What you should do → Drop the images, then output the listing exactly.

*****

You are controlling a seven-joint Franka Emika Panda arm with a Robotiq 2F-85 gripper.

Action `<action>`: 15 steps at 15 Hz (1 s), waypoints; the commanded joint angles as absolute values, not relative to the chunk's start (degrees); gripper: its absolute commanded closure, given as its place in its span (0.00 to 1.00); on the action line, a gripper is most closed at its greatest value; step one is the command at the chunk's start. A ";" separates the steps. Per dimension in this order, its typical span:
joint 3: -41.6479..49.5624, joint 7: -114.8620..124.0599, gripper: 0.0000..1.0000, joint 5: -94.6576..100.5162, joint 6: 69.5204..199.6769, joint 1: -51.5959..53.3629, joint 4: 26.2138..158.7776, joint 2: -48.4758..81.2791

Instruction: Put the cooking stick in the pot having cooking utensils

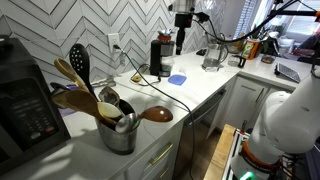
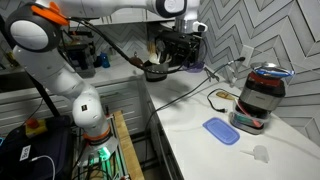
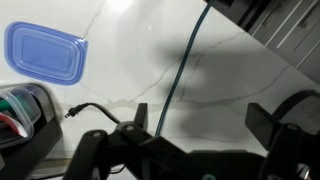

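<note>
- White veined surface [image 3: 130, 60] spreads beneath the end effector [image 3: 200, 128].
- Blue lid [image 3: 45, 55] lies flat, off to one side of the end effector.
- Dark appliance [image 3: 20, 115] stands near that lid.
- Steel pot [image 1: 118, 135] stands well apart from the end effector, with a brown spoon [image 1: 155, 114] lying just beside it.

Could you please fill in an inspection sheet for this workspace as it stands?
Surface: white veined marble counter.
Job's things: steel pot holds wooden utensils and a black slotted spoon; cooking stick cannot be told apart among them.
Clutter: blue lid, dark grinder.
Grippers: gripper open, empty, above the counter.
Cables: black cable crosses the counter.
Surroundings: herringbone tile wall, black appliance.
</note>
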State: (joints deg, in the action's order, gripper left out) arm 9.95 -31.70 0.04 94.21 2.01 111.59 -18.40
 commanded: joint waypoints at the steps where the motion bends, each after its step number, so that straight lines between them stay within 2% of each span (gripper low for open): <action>1: 11.29 -25.92 0.00 -5.52 98.52 -0.48 102.31 -6.81; 7: 10.24 -12.75 0.00 -10.13 104.23 -5.63 85.34 10.54; 8: 9.67 -9.42 0.00 -10.84 104.18 -5.84 83.83 11.77; 9: 9.21 -14.40 0.00 -8.79 104.50 -6.21 88.74 7.83; 14: 8.45 -9.88 0.00 -9.28 104.62 -6.41 83.97 11.88; 15: 8.85 -1.24 0.00 -9.21 103.19 -5.82 82.95 12.61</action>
State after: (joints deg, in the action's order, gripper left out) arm 10.11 -10.11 -9.61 104.80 -4.88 84.12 11.81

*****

Response to the task →
You are controlling a seven-joint Franka Emika Panda arm with a Robotiq 2F-85 gripper.

Action `<action>`: 15 steps at 15 Hz (1 s), waypoints; the commanded joint angles as absolute values, not relative to the chunk's start (degrees); gripper: its absolute commanded closure, given as its place in its span (0.00 to 1.00); on the action line, a gripper is most closed at its greatest value; step one is the command at the chunk's start. A ";" separates the steps. Per dimension in this order, its typical span:
joint 3: -41.6479..49.5624, joint 7: -114.8620..124.0599, gripper: 0.0000..1.0000, joint 5: -94.6576..100.5162, joint 6: 69.5204..199.6769, joint 1: -51.5959..53.3629, joint 4: 26.2138..158.7776, joint 2: -48.4758..81.2791

Instruction: Put the cooking stick in the pot having cooking utensils


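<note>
- White veined surface [image 3: 130, 60] spreads beneath the end effector [image 3: 200, 128].
- Blue lid [image 3: 45, 55] lies flat, off to one side of the end effector.
- Dark appliance [image 3: 20, 115] stands near that lid.
- Steel pot [image 1: 118, 135] stands well apart from the end effector, with a brown spoon [image 1: 155, 114] lying just beside it.

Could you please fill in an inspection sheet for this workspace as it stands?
Surface: white veined marble counter.
Job's things: steel pot holds wooden utensils and a black slotted spoon; cooking stick cannot be told apart among them.
Clutter: blue lid, dark grinder.
Grippers: gripper open, empty, above the counter.
Cables: black cable crosses the counter.
Surroundings: herringbone tile wall, black appliance.
</note>
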State: (joints deg, in the action's order, gripper left out) arm 9.95 -31.70 0.04 94.21 2.01 111.59 -18.40
 commanded: joint waypoints at the steps where the motion bends, each after its step number, so that straight lines between them stay within 2% of each span (gripper low for open): <action>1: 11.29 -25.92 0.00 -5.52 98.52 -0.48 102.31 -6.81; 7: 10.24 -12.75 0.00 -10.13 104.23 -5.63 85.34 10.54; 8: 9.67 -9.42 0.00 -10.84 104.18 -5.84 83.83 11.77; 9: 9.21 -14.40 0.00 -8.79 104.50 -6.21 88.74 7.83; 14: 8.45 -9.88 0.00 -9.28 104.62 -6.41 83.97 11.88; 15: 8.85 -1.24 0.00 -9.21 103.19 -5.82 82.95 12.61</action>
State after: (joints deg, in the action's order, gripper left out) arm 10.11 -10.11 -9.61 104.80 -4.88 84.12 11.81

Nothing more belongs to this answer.